§ **MATERIAL PROVIDED**
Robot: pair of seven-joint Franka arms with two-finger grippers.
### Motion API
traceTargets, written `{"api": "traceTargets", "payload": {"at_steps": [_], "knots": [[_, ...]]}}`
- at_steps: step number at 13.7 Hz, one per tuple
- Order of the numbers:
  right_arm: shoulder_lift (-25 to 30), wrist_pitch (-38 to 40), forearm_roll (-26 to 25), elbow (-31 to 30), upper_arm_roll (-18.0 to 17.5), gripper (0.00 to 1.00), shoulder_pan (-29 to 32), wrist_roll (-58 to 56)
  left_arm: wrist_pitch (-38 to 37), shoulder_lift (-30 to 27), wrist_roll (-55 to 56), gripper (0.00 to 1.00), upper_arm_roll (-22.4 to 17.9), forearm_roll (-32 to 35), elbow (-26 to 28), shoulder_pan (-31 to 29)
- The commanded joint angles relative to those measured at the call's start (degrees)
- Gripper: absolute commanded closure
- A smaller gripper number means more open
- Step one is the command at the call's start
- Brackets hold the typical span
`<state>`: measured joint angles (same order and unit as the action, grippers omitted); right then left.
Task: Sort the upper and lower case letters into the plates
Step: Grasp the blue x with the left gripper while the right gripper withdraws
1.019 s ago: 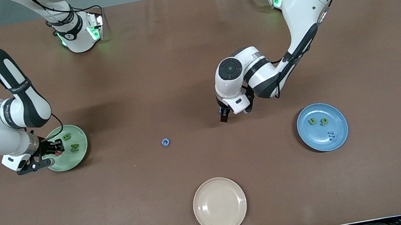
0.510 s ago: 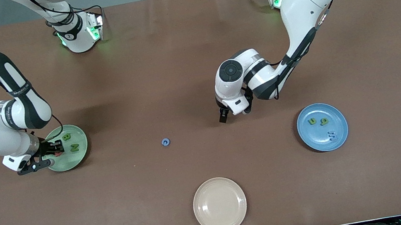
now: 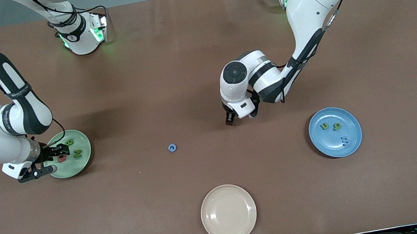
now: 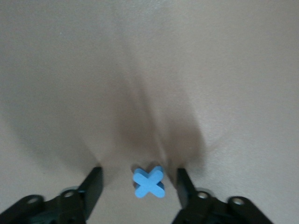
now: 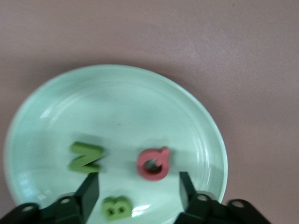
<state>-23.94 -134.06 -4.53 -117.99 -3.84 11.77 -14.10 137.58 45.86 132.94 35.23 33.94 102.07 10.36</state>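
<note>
My right gripper (image 3: pixel 55 160) (image 5: pixel 138 184) hangs open just above the pale green plate (image 3: pixel 69 170) (image 5: pixel 117 102). A red Q (image 3: pixel 62 158) (image 5: pixel 153 162) lies free on that plate between the spread fingers, beside a green N (image 3: pixel 77 153) (image 5: pixel 85 157) and a green B (image 3: pixel 68 142) (image 5: pixel 117 207). My left gripper (image 3: pixel 240 118) (image 4: pixel 138 176) is low over the bare table, open, and its fingers straddle a blue x (image 4: pixel 148 182) without touching it. A blue G (image 3: pixel 172 148) lies alone mid-table. The blue plate (image 3: pixel 347 123) holds a green u (image 3: pixel 325 126), a green g (image 3: pixel 336 126) and a blue m (image 3: pixel 345 140).
A cream-beige plate (image 3: pixel 229 213) with nothing on it sits at the table edge nearest the front camera. Brown tabletop stretches between the plates.
The right gripper opened and let the red Q drop onto the pale green plate. The left gripper shifted slightly toward the right arm's end, and its fingers drew in around the blue x.
</note>
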Motion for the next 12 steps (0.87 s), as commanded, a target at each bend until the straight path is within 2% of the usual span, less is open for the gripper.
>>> {"api": "traceTargets", "payload": {"at_steps": [1,4,5,8,12], "knots": [[4.59,7.29,-0.22,0.82,-0.47,0.0,-4.73,10.54,0.32,0.02,0.74,0.55,-0.78,-0.02,-0.21,0.71],[4.86,11.36,1.26,3.2,-0.73,0.0,-11.4,23.73,0.15,-0.16,0.13,0.87,-0.86,0.16,-0.82,0.45],[4.78,11.36,3.54,3.99,-0.65,0.0,-13.68,28.29,-0.2,-0.42,-0.05,0.93,-0.87,0.24,-1.17,0.19],[4.08,11.28,11.19,6.62,-0.56,0.0,-19.75,40.6,-1.77,-1.65,-5.74,0.99,-0.87,0.24,-3.71,-2.01],[-1.97,10.84,11.38,13.55,-0.56,0.0,-27.05,57.91,-8.28,-3.49,-22.07,1.0,-0.34,-0.19,-8.28,-8.5]]}}
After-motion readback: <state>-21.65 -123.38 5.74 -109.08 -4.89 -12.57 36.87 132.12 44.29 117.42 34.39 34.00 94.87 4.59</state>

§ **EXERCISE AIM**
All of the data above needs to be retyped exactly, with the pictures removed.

§ **RESPONSE BELOW**
Robot: pair of seven-joint Franka arms with two-finger grippers.
### Motion API
traceTargets, written `{"api": "traceTargets", "payload": {"at_steps": [_], "knots": [[_, ...]]}}`
- at_steps: step number at 13.7 Hz, one per tuple
- Order of the numbers:
  right_arm: shoulder_lift (-25 to 30), wrist_pitch (-38 to 40), forearm_roll (-26 to 25), elbow (-31 to 30), upper_arm_roll (-18.0 to 17.5), gripper (0.00 to 1.00), shoulder_pan (-29 to 32), wrist_roll (-58 to 56)
  left_arm: wrist_pitch (-38 to 37), shoulder_lift (-30 to 27), wrist_roll (-55 to 56), gripper (0.00 to 1.00), upper_arm_roll (-22.4 to 17.9), forearm_roll (-32 to 35), elbow (-26 to 28), shoulder_pan (-31 to 29)
- The commanded joint angles relative to those measured at the call's start (degrees)
- Gripper: absolute commanded closure
- A smaller gripper number means more open
- Step one is the command at the call's start
- Brackets hold the typical span
`<state>`: measured joint angles (same order and unit as the action, grippers omitted); right then left.
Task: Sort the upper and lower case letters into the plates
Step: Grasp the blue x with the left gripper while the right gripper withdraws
1.019 s ago: 
0.510 s ago: 
now: 
now: 
now: 
<state>-23.94 -134.06 -4.53 -117.99 -3.84 11.77 -14.10 137.58 45.86 132.94 35.23 33.94 102.07 10.36</state>
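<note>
My right gripper (image 3: pixel 55 160) (image 5: pixel 138 184) hangs open just above the pale green plate (image 3: pixel 69 170) (image 5: pixel 117 102). A red Q (image 3: pixel 62 158) (image 5: pixel 153 162) lies free on that plate between the spread fingers, beside a green N (image 3: pixel 77 153) (image 5: pixel 85 157) and a green B (image 3: pixel 68 142) (image 5: pixel 117 207). My left gripper (image 3: pixel 240 118) (image 4: pixel 138 176) is low over the bare table, open, and its fingers straddle a blue x (image 4: pixel 148 182) without touching it. A blue G (image 3: pixel 172 148) lies alone mid-table. The blue plate (image 3: pixel 347 123) holds a green u (image 3: pixel 325 126), a green g (image 3: pixel 336 126) and a blue m (image 3: pixel 345 140).
A cream-beige plate (image 3: pixel 229 213) with nothing on it sits at the table edge nearest the front camera. Brown tabletop stretches between the plates.
The right gripper opened and let the red Q drop onto the pale green plate. The left gripper shifted slightly toward the right arm's end, and its fingers drew in around the blue x.
</note>
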Motion for the next 12 steps (0.87 s), as commanded, a target at each bend until the straight path is within 2% of the usual span, less is open for the gripper.
>>> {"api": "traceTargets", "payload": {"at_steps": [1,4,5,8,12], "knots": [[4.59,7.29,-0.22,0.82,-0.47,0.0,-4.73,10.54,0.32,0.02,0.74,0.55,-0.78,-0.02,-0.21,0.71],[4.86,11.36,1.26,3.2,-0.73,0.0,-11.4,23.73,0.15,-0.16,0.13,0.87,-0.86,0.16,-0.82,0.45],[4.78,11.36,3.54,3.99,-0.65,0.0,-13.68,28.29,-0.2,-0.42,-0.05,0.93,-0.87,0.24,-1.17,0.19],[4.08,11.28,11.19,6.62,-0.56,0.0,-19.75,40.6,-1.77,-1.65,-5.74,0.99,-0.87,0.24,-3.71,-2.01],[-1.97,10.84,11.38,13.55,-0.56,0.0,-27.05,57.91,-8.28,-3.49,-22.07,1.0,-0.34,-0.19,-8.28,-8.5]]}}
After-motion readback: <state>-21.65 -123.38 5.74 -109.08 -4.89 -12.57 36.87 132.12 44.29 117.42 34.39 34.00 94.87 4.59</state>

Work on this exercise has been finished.